» Description of the task
Transcribe the entire listing faithfully; every line must match the original.

» Recorded data
--- START ---
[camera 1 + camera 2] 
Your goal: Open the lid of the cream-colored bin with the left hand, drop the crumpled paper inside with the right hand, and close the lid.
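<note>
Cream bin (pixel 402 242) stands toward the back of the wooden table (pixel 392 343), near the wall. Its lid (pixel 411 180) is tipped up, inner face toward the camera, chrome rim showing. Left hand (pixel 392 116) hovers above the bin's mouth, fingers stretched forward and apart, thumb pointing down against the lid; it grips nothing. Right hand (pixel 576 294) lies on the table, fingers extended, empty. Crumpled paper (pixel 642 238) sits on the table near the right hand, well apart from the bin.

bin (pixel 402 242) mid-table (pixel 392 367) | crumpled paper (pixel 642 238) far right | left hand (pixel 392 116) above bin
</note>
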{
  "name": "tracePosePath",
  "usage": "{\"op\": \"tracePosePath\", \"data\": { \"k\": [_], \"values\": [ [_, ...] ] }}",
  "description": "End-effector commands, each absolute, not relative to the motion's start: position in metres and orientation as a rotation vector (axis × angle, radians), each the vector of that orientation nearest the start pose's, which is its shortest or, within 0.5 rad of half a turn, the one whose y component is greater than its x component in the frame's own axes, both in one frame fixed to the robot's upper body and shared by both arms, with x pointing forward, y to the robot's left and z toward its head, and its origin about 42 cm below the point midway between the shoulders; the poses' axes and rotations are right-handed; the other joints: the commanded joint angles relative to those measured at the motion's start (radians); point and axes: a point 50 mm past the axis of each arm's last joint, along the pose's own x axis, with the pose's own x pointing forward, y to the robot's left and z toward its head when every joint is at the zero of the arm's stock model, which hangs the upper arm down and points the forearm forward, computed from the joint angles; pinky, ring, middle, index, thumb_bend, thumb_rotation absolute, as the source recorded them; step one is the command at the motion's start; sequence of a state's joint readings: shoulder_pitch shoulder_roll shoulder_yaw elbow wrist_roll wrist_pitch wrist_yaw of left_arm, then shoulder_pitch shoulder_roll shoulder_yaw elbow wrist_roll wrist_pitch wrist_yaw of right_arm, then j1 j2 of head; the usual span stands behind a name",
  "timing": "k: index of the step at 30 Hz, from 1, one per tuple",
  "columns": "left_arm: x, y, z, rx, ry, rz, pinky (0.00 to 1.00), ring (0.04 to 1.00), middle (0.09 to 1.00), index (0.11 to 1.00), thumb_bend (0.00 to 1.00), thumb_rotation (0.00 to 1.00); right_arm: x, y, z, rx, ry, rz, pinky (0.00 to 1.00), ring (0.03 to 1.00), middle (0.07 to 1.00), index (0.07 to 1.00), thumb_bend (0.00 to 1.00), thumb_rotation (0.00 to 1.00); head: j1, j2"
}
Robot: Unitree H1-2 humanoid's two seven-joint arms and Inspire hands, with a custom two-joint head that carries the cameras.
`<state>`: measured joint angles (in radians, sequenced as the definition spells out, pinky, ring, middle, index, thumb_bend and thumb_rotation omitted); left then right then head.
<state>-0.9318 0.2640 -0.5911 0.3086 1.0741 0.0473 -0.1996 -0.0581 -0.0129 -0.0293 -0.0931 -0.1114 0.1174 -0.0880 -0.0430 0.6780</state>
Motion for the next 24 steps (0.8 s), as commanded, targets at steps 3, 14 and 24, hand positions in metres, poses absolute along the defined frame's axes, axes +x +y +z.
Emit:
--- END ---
» Your solution
[camera 1 + camera 2] 
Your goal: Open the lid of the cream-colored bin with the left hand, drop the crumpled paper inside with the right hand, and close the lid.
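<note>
Cream bin (pixel 402 242) stands toward the back of the wooden table (pixel 392 343), near the wall. Its lid (pixel 411 180) is tipped up, inner face toward the camera, chrome rim showing. Left hand (pixel 392 116) hovers above the bin's mouth, fingers stretched forward and apart, thumb pointing down against the lid; it grips nothing. Right hand (pixel 576 294) lies on the table, fingers extended, empty. Crumpled paper (pixel 642 238) sits on the table near the right hand, well apart from the bin.

bin (pixel 402 242) mid-table (pixel 392 367) | crumpled paper (pixel 642 238) far right | left hand (pixel 392 116) above bin
</note>
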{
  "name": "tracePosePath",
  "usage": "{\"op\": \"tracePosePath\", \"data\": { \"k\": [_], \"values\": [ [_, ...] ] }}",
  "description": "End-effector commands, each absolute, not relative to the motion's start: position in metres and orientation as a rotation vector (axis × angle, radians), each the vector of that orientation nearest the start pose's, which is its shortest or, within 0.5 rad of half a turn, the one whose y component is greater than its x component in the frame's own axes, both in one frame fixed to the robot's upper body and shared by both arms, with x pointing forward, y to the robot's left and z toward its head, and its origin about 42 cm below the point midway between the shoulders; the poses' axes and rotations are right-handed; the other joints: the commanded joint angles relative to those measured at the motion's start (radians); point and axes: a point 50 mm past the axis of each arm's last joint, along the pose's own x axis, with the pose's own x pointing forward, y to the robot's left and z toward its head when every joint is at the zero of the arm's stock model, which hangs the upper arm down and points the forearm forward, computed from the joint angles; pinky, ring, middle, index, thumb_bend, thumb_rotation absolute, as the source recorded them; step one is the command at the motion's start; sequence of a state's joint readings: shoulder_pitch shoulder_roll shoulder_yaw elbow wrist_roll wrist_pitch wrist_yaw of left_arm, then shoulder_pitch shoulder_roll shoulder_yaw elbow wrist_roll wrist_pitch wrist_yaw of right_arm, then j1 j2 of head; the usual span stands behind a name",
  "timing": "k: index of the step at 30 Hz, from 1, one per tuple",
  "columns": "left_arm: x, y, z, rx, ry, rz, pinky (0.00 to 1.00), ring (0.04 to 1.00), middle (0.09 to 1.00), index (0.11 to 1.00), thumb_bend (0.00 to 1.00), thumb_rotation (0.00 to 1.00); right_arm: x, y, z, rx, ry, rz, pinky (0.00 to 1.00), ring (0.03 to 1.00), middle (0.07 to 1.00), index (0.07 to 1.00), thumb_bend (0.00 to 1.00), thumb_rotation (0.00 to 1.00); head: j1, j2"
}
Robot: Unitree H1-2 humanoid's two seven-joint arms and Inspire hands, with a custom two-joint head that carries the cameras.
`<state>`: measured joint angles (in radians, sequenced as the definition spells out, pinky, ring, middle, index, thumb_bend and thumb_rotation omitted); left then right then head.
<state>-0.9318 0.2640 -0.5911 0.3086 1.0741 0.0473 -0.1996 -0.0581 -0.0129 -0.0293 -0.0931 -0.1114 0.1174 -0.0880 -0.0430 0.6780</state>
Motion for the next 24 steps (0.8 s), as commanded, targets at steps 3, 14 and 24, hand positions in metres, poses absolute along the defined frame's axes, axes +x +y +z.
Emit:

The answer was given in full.